*Task directions:* In the entries below, which lines run from the one with "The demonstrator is" through the one with "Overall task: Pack"? Repeat exactly those, both included, and no pictures.

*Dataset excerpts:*
+===+

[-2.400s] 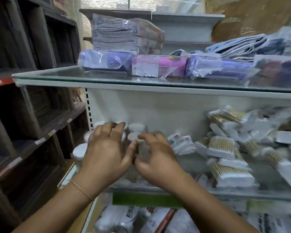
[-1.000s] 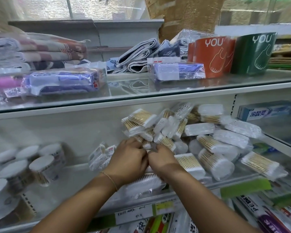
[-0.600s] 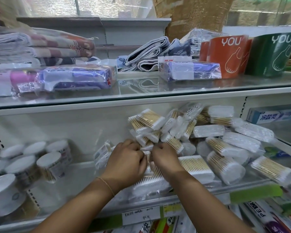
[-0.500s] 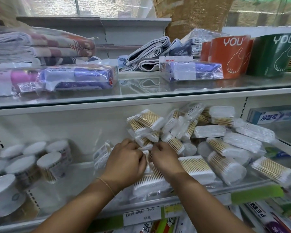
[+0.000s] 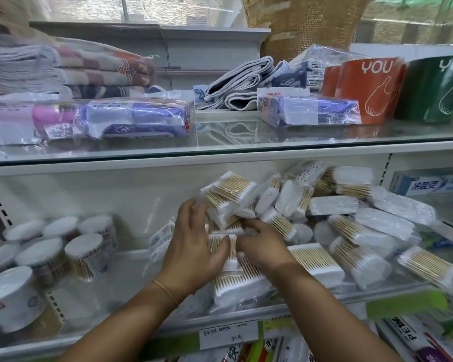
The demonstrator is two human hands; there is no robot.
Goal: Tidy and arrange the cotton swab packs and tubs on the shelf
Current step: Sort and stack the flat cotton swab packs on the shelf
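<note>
The left hand (image 5: 191, 253) keeps its fingers (image 5: 192, 214) straight and spread, pressing the side of the loose heap of swab packs (image 5: 229, 190) piled just behind and right of them on the shelf (image 5: 168, 329). The right hand (image 5: 264, 246) curls its fingers round a small pack (image 5: 232, 254) between both hands. The tubs (image 5: 88, 248) stand well left. The heap looks only partly squared up; next, I reckon, that pack wants laying flat in line

Blurred tubs (image 5: 11, 296) at left edge
</note>
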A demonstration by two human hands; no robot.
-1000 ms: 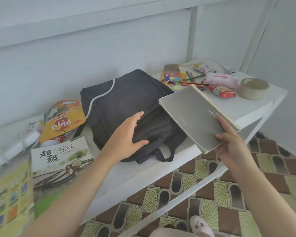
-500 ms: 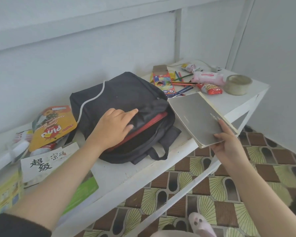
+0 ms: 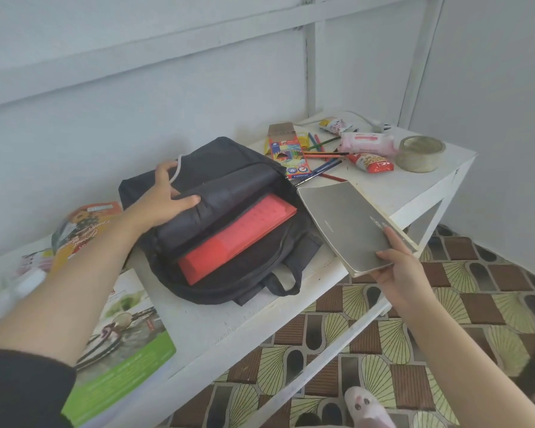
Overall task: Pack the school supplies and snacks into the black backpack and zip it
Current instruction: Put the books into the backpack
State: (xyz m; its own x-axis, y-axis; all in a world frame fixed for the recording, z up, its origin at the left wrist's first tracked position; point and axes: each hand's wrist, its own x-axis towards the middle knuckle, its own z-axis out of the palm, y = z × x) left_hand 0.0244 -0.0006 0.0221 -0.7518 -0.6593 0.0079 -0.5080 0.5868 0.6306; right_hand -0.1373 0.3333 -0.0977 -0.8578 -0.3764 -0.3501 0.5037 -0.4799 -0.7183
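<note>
1. The black backpack [image 3: 229, 162] lies flat on the white surface [image 3: 229, 322]. Its long axis runs from near-right to far-left. The unzipped main opening and the top carry loop face you and the right.
2. Your left hand [image 3: 161, 196] grips the backpack's upper panel. The fingers [image 3: 164, 169] are curled over its far side and the thumb is hooked on the front edge, so the mouth gapes.
3. A red book [image 3: 238, 236] sits inside the opening, its long axis parallel to the mouth. Its far-right corner pokes out.
4. Your right hand [image 3: 399, 273] pinches the near corner of the grey notebook [image 3: 349, 223], with fingers [image 3: 391, 239] flat on the cover. The thumb is hidden beneath.
5. The notebook is just right of the backpack's mouth. It is tilted, with its long axis running from your hand up-left, and its far corner points at the opening. You cannot tell whether it touches the bag or the surface.
6. Behind and right of the backpack are a pencil box [image 3: 291, 156], loose pencils [image 3: 325, 156], a pink wipes pack [image 3: 368, 142], a red snack packet [image 3: 372, 162] and a tape roll [image 3: 419, 152].
7. Left of the backpack is an orange snack pack [image 3: 84, 230]. Near-left of it is a green-edged book [image 3: 127, 335].
</note>
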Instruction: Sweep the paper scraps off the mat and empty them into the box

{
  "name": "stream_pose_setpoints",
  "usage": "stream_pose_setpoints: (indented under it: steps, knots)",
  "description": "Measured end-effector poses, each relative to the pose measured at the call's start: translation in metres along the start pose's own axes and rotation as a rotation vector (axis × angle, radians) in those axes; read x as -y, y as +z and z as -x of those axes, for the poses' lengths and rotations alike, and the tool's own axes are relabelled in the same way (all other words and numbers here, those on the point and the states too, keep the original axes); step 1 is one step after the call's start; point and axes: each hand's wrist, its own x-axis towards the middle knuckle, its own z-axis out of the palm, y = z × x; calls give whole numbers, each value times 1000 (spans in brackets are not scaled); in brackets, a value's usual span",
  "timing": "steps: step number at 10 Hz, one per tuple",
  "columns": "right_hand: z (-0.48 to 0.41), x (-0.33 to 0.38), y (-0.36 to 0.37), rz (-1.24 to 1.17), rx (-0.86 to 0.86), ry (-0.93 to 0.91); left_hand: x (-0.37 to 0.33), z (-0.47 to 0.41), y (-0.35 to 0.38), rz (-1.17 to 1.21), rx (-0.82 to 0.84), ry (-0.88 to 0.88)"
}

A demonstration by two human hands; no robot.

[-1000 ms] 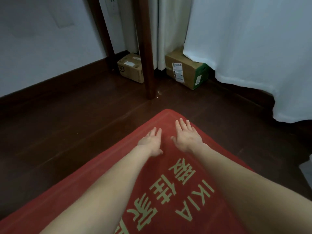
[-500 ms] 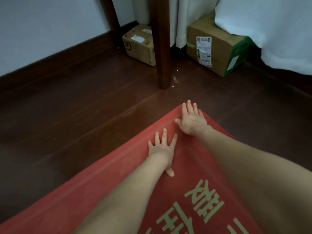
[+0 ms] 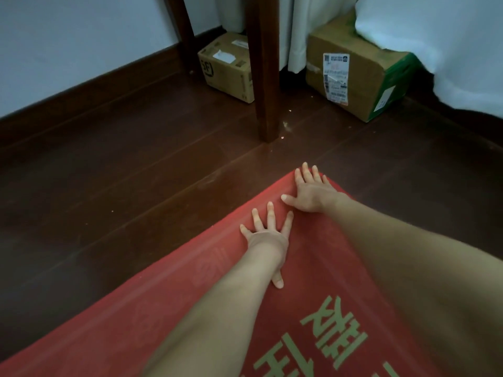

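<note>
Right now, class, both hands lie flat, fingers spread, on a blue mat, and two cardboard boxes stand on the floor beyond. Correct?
No: the head view shows a red mat, not blue. The left hand and right hand lie flat on it, fingers spread; the smaller box and larger box stand on the floor beyond.

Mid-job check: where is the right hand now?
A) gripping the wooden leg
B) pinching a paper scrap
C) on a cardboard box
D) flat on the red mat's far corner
D: the right hand lies palm down, fingers straight and spread, at the far corner of the red mat.
</note>
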Motion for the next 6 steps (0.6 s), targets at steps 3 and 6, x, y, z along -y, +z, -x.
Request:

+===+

*Result of this task:*
The demonstrator is two human hands; there is no robot.
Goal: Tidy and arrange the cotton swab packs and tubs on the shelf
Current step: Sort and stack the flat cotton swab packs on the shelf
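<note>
The left hand (image 5: 191, 253) keeps its fingers (image 5: 192, 214) straight and spread, pressing the side of the loose heap of swab packs (image 5: 229, 190) piled just behind and right of them on the shelf (image 5: 168, 329). The right hand (image 5: 264, 246) curls its fingers round a small pack (image 5: 232, 254) between both hands. The tubs (image 5: 88, 248) stand well left. The heap looks only partly squared up; next, I reckon, that pack wants laying flat in line

Blurred tubs (image 5: 11, 296) at left edge
</note>
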A demonstration by two human hands; no robot.
-1000 ms: 
-500 ms: 
+0 ms: 
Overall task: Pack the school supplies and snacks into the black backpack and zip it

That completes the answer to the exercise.